A Critical Review of Commander 2019
- Robert Giel
It's that time of the year again. After a busy week of spoilers and the public reaction to the new products, everything we ever wanted to know about Commander 2019 is here. So, let's take a closer look at this year's entry, and how it competes against its predecessors.
Buy Singles if You Want a Thespian's Stage
When reviewing products such as this, a lot of (mostly American) sources look at the value of a product. For us Europeans, this is pretty irrelevant. We have the luxury that we don't have to buy our bulk commons at premium pricing at one of the big three stores available to us. We have Cardmarket to keep prices in check. A card like Ghostly Prison might be worth $5 according to these American sources, but at Cardmarket you can pick up this card for as little as 1,50 €. The more "bulk" these cards get, the more accurate this theory becomes.
Why do I bring this up? Well, I would like to point out is that there's no reason for me to review the financial value of these products in the way that other popular American sources do. I will say this though, for those concerned about value. You will never make a profit with singles from these products. As soon as you've opened your Commander PreCon deck to sell the contents, you will be heavily disappointed by the actual value of most cards.
What Really Matters
But this is okay. It's not about EV for these products. If we wanted valuable cards like fetches and Snapcaster Mages, we would crack Masters boosters. The Commander products are here to do three things.

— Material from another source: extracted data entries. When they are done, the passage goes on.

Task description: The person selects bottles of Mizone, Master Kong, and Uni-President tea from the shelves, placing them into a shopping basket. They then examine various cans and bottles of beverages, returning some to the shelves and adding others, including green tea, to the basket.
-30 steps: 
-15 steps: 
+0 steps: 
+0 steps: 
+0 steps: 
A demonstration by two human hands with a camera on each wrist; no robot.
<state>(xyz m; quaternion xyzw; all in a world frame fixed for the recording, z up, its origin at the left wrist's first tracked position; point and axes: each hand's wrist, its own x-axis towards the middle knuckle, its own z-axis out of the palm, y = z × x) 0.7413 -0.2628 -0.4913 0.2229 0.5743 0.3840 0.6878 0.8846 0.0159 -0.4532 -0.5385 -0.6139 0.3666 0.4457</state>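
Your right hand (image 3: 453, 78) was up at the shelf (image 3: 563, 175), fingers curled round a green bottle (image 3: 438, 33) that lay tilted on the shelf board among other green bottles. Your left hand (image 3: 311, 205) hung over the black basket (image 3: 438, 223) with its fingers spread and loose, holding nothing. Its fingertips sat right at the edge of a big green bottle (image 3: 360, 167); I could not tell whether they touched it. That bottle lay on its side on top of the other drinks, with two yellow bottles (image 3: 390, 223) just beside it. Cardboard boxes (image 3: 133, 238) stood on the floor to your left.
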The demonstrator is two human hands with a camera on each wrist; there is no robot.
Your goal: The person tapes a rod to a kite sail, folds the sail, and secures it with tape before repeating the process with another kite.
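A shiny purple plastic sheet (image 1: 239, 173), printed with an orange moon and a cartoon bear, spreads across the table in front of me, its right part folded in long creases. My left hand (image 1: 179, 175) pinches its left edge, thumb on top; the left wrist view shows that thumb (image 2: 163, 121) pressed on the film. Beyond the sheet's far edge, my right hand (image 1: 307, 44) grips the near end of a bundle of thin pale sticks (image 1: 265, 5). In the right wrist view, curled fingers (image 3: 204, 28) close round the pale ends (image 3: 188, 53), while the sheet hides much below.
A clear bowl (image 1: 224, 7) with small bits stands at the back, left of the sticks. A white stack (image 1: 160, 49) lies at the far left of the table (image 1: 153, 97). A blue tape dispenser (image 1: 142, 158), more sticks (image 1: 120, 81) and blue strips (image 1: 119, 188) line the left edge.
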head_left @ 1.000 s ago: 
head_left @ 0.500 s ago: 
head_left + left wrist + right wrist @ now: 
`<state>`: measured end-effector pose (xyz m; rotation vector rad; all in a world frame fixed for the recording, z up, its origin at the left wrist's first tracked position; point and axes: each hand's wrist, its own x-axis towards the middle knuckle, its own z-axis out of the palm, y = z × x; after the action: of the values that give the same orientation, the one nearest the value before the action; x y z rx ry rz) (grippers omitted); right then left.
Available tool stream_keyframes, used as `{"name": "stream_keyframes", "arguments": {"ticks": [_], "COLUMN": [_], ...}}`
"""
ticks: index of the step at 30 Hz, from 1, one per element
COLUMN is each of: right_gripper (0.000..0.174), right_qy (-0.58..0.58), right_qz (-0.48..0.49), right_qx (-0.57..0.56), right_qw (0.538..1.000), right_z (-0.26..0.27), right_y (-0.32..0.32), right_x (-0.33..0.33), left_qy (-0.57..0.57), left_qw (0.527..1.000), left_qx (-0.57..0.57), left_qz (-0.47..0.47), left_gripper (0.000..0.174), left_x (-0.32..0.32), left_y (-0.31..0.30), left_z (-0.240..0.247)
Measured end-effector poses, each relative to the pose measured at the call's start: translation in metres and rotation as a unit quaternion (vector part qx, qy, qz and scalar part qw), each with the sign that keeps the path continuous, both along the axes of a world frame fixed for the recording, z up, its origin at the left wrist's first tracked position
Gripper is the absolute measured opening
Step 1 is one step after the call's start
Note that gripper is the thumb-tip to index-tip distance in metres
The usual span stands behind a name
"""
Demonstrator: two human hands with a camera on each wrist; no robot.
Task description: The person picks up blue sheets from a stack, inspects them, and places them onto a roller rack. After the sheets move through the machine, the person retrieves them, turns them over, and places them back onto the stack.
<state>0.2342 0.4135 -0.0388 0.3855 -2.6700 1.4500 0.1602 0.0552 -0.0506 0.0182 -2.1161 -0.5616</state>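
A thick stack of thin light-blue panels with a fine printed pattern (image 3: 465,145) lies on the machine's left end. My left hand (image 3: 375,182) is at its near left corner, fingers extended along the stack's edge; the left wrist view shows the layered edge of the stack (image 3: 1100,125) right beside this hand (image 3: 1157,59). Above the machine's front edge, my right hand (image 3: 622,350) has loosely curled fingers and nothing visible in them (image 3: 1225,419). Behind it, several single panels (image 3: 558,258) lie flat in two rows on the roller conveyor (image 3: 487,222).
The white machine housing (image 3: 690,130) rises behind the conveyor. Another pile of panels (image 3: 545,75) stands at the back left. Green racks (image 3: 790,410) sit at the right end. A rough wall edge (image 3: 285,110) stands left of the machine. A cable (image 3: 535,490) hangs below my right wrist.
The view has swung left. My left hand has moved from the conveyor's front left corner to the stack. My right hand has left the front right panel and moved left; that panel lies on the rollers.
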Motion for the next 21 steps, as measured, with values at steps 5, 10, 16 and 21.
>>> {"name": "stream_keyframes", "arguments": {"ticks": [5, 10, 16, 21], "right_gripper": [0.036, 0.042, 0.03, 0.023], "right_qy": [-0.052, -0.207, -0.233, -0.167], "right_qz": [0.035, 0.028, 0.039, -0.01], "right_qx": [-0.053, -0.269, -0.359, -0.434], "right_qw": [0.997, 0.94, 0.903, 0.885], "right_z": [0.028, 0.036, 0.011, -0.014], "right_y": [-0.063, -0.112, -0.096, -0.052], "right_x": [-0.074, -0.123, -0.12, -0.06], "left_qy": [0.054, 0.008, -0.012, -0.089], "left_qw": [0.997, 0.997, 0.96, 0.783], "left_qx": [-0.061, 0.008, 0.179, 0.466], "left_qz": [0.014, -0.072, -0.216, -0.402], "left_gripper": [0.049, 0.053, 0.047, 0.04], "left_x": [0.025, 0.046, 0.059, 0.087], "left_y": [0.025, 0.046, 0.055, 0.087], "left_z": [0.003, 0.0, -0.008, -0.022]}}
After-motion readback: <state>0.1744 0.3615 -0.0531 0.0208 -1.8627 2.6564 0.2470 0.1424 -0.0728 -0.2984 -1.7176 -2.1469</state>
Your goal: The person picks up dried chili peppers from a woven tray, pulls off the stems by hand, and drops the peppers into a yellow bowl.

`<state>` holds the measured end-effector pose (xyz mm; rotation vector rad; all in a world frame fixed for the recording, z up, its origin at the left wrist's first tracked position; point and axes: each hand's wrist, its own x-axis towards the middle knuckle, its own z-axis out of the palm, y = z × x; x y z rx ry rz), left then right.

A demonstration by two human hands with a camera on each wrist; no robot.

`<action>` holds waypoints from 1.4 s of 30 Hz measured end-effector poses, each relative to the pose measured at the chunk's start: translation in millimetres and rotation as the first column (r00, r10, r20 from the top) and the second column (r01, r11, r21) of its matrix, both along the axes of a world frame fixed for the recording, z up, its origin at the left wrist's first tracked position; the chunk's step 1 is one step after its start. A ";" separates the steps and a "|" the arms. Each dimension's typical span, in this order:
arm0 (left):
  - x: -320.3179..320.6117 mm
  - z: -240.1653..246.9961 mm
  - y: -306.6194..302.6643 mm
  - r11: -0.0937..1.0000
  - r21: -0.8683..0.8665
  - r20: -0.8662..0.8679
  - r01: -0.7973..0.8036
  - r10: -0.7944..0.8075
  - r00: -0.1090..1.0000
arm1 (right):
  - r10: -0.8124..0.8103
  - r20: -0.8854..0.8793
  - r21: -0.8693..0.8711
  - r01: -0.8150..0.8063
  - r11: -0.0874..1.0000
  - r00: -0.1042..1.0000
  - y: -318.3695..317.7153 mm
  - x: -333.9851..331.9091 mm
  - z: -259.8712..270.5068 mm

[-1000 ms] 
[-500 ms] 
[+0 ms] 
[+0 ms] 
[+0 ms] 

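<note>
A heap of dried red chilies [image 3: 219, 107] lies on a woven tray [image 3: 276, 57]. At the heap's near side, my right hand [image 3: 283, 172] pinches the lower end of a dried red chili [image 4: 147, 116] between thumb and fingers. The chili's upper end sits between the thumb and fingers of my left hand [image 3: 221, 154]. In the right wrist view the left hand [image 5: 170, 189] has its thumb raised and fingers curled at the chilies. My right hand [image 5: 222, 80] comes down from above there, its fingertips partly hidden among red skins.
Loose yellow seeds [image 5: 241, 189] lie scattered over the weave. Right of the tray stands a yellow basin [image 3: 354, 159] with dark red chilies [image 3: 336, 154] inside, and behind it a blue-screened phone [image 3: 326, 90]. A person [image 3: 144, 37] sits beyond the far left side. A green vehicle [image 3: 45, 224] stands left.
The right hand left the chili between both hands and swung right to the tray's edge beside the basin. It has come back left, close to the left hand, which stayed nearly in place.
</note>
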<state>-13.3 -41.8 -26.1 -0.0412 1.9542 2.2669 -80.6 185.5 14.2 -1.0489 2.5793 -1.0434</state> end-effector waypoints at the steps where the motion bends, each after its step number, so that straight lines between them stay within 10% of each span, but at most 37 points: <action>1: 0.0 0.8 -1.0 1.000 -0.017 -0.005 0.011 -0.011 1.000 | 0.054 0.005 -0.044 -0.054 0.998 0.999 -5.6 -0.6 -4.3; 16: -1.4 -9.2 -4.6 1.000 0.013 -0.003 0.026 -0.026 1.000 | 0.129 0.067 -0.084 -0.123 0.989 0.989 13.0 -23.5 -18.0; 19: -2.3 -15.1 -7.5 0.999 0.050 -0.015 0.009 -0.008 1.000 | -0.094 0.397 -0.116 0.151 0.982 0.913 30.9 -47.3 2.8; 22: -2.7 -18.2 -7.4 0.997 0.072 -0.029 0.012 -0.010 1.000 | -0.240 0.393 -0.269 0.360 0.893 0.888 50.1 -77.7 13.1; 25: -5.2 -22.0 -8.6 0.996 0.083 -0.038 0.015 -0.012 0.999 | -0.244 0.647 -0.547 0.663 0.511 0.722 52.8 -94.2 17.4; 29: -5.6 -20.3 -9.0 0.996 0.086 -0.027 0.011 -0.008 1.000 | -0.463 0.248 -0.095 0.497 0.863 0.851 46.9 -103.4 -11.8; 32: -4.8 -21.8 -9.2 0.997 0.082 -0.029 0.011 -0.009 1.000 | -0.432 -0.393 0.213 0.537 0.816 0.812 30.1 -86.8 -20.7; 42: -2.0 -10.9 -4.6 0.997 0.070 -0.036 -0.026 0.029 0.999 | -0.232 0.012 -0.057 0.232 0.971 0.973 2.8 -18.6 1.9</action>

- Provide an entry for newer players to the format or even MTG itself by having an interesting and functional deck. Preferably a deck that players want to keep and upgrade.
- Provide new, exciting, and playable cards for existing players in the format. Due to the large card pool of Commander, these cards need to be of a certain power-level not to become obsolete.
- Provide (somewhat) desired reprints. I've come to peace that we will never get high-end constructed reprints in a Commander product. With that said, there are plenty of expensive cards that only see play in Commander, and these decks would be the perfect place for them.
The question "Is it worth it?" still applies, albeit in a different meaning. Is it worth it to buy this deck and make a profit on the contents? Absolutely not. Is it worth it to buy these decks for the above reasons? Well, that's what this article looks to answer.
Single Mechanics in Commander
Right off the bat, I have very mixed feelings on this year's choice of building decks around a specific mechanic. Yes, mechanics such as Morph are fun and may need some love in Commander, so it's great that players who like to play around these mechanics get what they've been wanting for so long. On the other hand, a big issue with revolving a deck around a single mechanic is that both the options available and deckbuilding more generally are incredibly restricted. You can count on the fact that if two people with a Kadena, Slinking Sorcerer deck sit at the same table, at least 50% of the cards they play are the same. This is, in a way, disappointing.
Commander is a format that really rewards deckbuilding, delving deep into the search engines to find that one card that perfectly fits your deck. When you build a deck around a mechanic such as madness, you will have to include the roughly five madness cards that are reasonably good and pick the rest from the other 40 or so that are just plain garbage. (Or do you think Fiery Temper is a playable card in Commander?). And so will all the other people playing a "madness" deck.
As an entry level deck, I think Faceless Menace does an excellent job of getting people introduced into the format. The deck has some threats, some removal, and a built-in card advantage engine. It all points to a recipe for a great commander deck. I was also pleasantly surprised by the mana base they included in this deck. Usually, manabases in Commander precons are an assortment of 15 guildgates and a bunch of basics, but this year we get Darkwater Catacombs, Llanowar Wastes, Exotic Orchard, Thespian's Stage, Sunken Hollow and Yavimaya Coast all in the same deck. Not bad!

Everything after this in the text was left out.